Asher wouldn’t keep asking questions in earshot of his best friend.
I slid into the seat next to Henry, all too aware that Asher knew exactly what I was doing.
“True or false,” he whispered into the back of my head as he took the seat behind me. “We aren’t done talking about this.”
I could almost hear him thinking that of all the people in the world who Henry Marquette might trust to find out what had happened to his grandfather, my sister wasn’t near the top of the list.
In fact, it was a good bet that Ivy wasn’t on that list at all.
“I assume you’ve made progress with your half of the assignment?” Henry Marquette sat opposite me in World Issues, a thick file folder open on the table between us. Clearly, he’d done
his
half of the assignment.
“You know what they say about assumptions,” I said.
Henry quirked an eyebrow at me. “Tell me, Kendrick, what
do
they say about assumptions?”
“It’s Tess.”
“Is that your way of telling me that you did
not
screen the candidates on your half of the list?” Henry asked me. “
Tess
.”
“Actually,” I said. “I looked into them.” He didn’t need to know what exactly I’d looked for—or why I’d been looking.
“And?”
And there’s reason to think Judge Pierce paid to have your grandfather killed.
“And,” I said, “I wasn’t really that impressed.”
Henry’s lips ticked slightly upward. “I get the sense that you might be a hard girl to impress.”
That almost sounded like a compliment.
Henry seemed to realize that, too. “In all likelihood,” he said abruptly, thumbing through the file he’d compiled and tearing his eyes away from mine, “we’re looking for someone on the court of appeals—DC circuit is most likely, but I wouldn’t rule any of the others out.”
My mind went immediately to Judge Pierce. Was he on the court of appeals?

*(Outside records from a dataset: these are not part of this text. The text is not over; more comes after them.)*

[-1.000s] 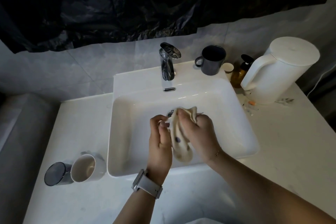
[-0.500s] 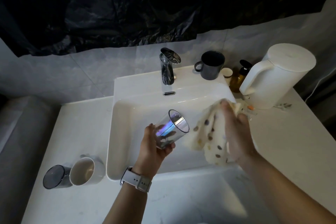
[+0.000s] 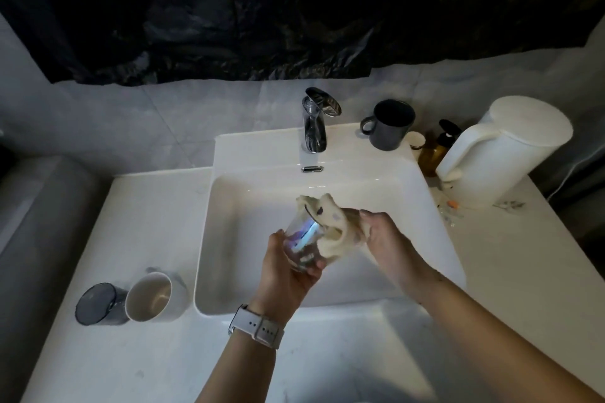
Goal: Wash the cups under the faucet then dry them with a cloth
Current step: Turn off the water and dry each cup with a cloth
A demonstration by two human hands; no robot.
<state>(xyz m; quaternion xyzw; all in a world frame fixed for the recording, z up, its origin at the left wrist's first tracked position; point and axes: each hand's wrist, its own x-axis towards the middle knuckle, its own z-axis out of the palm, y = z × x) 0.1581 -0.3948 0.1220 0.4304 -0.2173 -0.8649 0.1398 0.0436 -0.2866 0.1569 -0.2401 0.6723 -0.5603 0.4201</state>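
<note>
Over the white sink (image 3: 425,206), the left hand (image 3: 288,271) grips a clear iridescent glass (image 3: 302,244) from below, fingers wrapped round its base, the glass tilted with its mouth toward the faucet (image 3: 314,127). The right hand (image 3: 386,235) clutches a cream spotted cloth (image 3: 330,226), bunched against the glass's rim and draped down its right side; whether any cloth reaches inside the glass is hard to tell in this dim light. On the surface (image 3: 147,222) left of the sink, a dark glass (image 3: 98,304) and a white mug (image 3: 154,298) lie on their sides, touching, mouths toward the camera, nothing visible inside them. A dark mug (image 3: 391,127) stands upright on the sink's back ledge, right of the faucet, its inside too dark to read. Further right stands a white kettle (image 3: 504,154).
</note>
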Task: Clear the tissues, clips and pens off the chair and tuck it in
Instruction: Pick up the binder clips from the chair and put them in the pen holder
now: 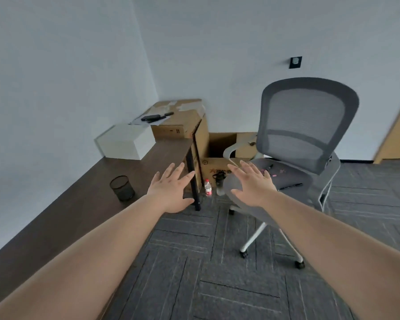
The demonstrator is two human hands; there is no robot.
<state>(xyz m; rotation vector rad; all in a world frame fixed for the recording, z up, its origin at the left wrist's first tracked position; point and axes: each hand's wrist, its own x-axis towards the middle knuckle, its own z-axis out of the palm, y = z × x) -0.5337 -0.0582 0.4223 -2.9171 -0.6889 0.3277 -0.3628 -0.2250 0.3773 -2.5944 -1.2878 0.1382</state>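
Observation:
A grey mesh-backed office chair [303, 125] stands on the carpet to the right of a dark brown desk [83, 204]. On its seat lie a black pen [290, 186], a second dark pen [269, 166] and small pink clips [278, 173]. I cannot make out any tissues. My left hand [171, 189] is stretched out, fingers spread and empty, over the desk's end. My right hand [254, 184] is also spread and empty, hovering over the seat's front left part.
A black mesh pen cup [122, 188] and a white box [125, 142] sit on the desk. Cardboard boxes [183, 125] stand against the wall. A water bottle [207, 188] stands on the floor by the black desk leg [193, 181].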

Ivy told me to stay out of it
, I thought. But she could hardly blame me for doing a school assignment, now, could she? As Henry briefly outlined the credentials of his top couple of candidates, I pulled Pierce’s information up on my laptop. I stared at the photograph that popped up. He was balding, in his early fifties. He stared back at me from the screen: deep-set eyes, solemn expression, a face you could trust.
You’ll get your money when I get my nomination.

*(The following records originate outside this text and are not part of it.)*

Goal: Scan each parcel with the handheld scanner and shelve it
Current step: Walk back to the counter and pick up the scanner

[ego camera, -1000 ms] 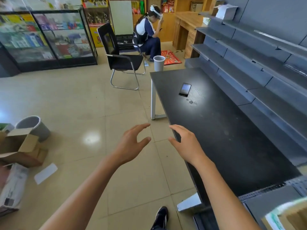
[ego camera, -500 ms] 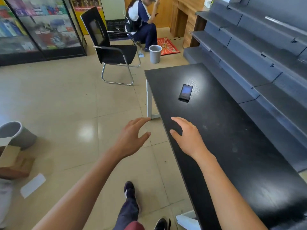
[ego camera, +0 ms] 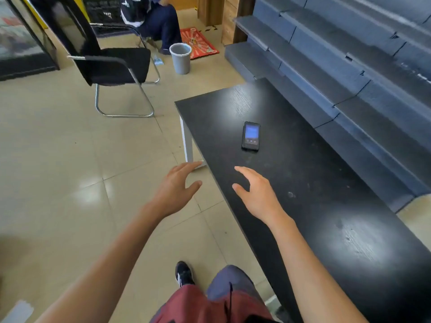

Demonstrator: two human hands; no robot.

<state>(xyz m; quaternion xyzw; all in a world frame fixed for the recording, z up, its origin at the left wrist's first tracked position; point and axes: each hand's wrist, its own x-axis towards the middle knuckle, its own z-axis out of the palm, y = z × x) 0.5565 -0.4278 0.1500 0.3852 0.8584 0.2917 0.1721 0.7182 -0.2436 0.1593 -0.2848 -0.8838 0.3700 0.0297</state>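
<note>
**A:** Head view, looking down. Where is the scanner?

**B:** The handheld scanner [ego camera: 251, 136] lies flat, screen up, on the black table [ego camera: 326, 206], just above centre frame. My guess is it sits near the table's front edge so I can grab it quickly.

**A:** And your hands?

**B:** Neither holds anything. My right hand [ego camera: 257, 194] hovers over the table below the scanner, fingers loosely spread, thumb apart. My left hand [ego camera: 173, 188] hangs over the floor beside the table edge, fingers relaxed and apart. I judge I'm reaching for the scanner with the right.

**A:** Any parcels?

**B:** None in view here, so scanning has not begun.

**A:** The room?

**B:** The table is dark, matt and wood-grained, with pale glare patches. Empty grey shelves [ego camera: 349, 66] step up the right side of the frame, likely where parcels go. Beige glossy floor tiles [ego camera: 58, 159] fill the left. In the upper left stands a black chair [ego camera: 112, 64], a grey bin [ego camera: 180, 57] beside it, and a seated person [ego camera: 151, 17] behind.
</note>
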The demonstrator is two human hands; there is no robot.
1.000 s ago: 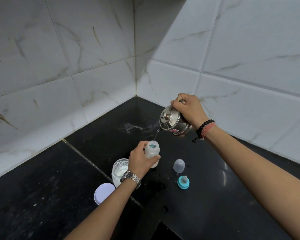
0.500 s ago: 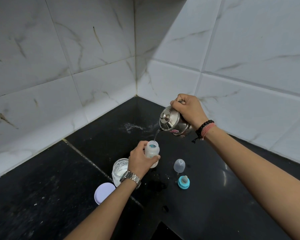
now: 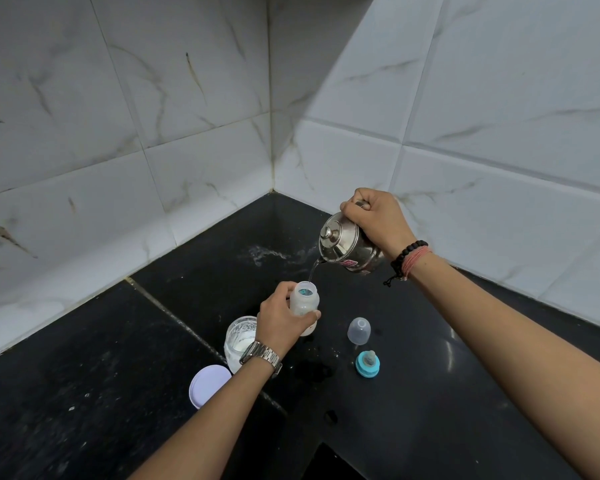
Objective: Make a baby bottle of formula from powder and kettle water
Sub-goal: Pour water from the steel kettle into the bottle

I forced my eyes away from the photo and read. Pierce had a seat on the Court of Appeals for the Ninth Circuit. Prior to that, he’d served as the attorney general for the state of Arizona.
“Pierce.” Asher came up behind me and peered over my shoulder. “An interesting choice, to be sure.”
I forced my face to stay perfectly neutral. Asher was clearly fishing for information—and not about the assignment. I closed the window.
“Don’t you have your own project to be working on?” Henry asked Asher mildly.
“Indeed I do,” Asher replied, his eyes still on me. “Sadly, however, my partner is absent. Woe be to the Asher who is forced to work on his own.”